Organizations have expressed the need to see trends across their Databricks Accounts and drill down into Workspaces, SKUs, tags, and users. System Tables provide this visibility with little to no setup needed, just an API call to opt into certain schemas. In this blog, we will leverage Databricks System Tables for cost observability by using the billing, access, query, and compute schemas. We include a common template for a Lakeview Dashboard that is versioned and shareable in a public repo.
System tables provide a centralized way to gain insights into how your Databricks resources are functioning and changing over time. They must be enabled by an account admin and operate at the schema level.
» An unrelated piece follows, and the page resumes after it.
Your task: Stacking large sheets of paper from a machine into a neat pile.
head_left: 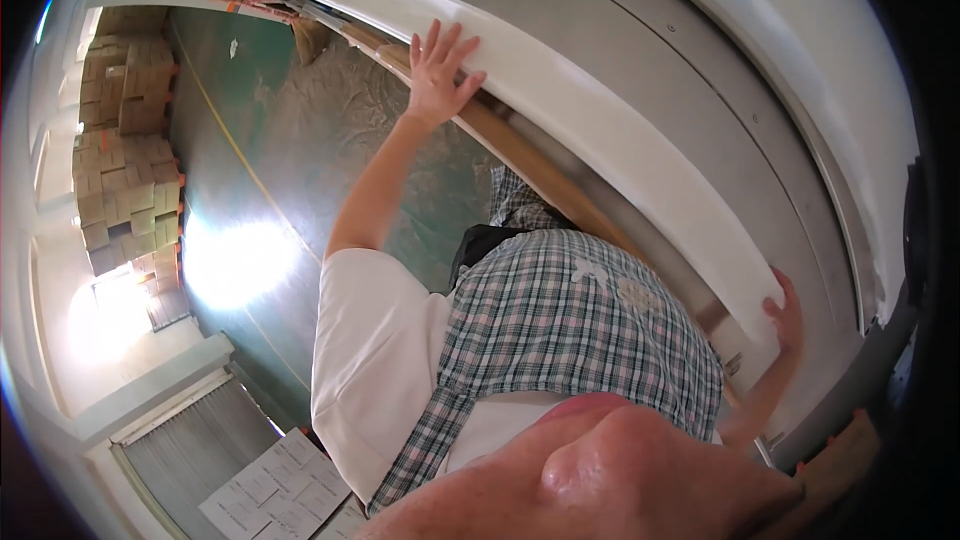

Here are the tables that will help you gain insights into the Account's cost analysis and drill down into the Workspaces, Warehouses, Clusters, Users, and Tags.
Table name |
Definition |
system.access.audit |
Contains entries for events broken out by Service and Action Names. For example, we filter on the notebook service and runCommand to determine the duration of a command run. |
system.billing.usage |
Helps us correlate runs from query history and the access audit tables to what was billed and by whom. |
system.query.history |
Captures user-level query execution information. |
system.compute.clusters |
Contains events relating back to the cluster configuration. |
system.billing.list_prices |
Contains the list prices for a period. |
The billing table provides a custom_tags field that can be used as a parameter to filter workloads that are appropriately tagged. The Tags column in the billing usage table is a map that can be filtered with Lakeview Parameters by leveraging a simple condition to select all tags or specific ones filtering on the key and value of the map as seen below. These Parameters can then be part of the dashboard to filter the visuals appropriately:
:tag_name :: string = 'all'
or u.custom_tags [:tag_name::string] = :tag_value :: string
Parameters for Tag Name and Tag Value in the Dashboard
column |
data type |
source |
description |
workspace_id |
string |
system.access.audit |
The unique ID of the workspace |
workspace_name |
string |
system.access.audit |
The name of the workspace |
usage_date |
date |
system.billing.usage |
Activity date on the workspace |
cost |
decimal |
system.billing.list_prices |
Total cost on the workspace per day |
Tag |
String |
system.billing.usage |
Tag name |
Value |
String |
system.billing.usage |
Value of tag |
The combo chart below displays month-over-month analysis for dollars and DBUs consumed for the Databricks account, representing the consumption of all Workspaces provisioned with the cloud provider used.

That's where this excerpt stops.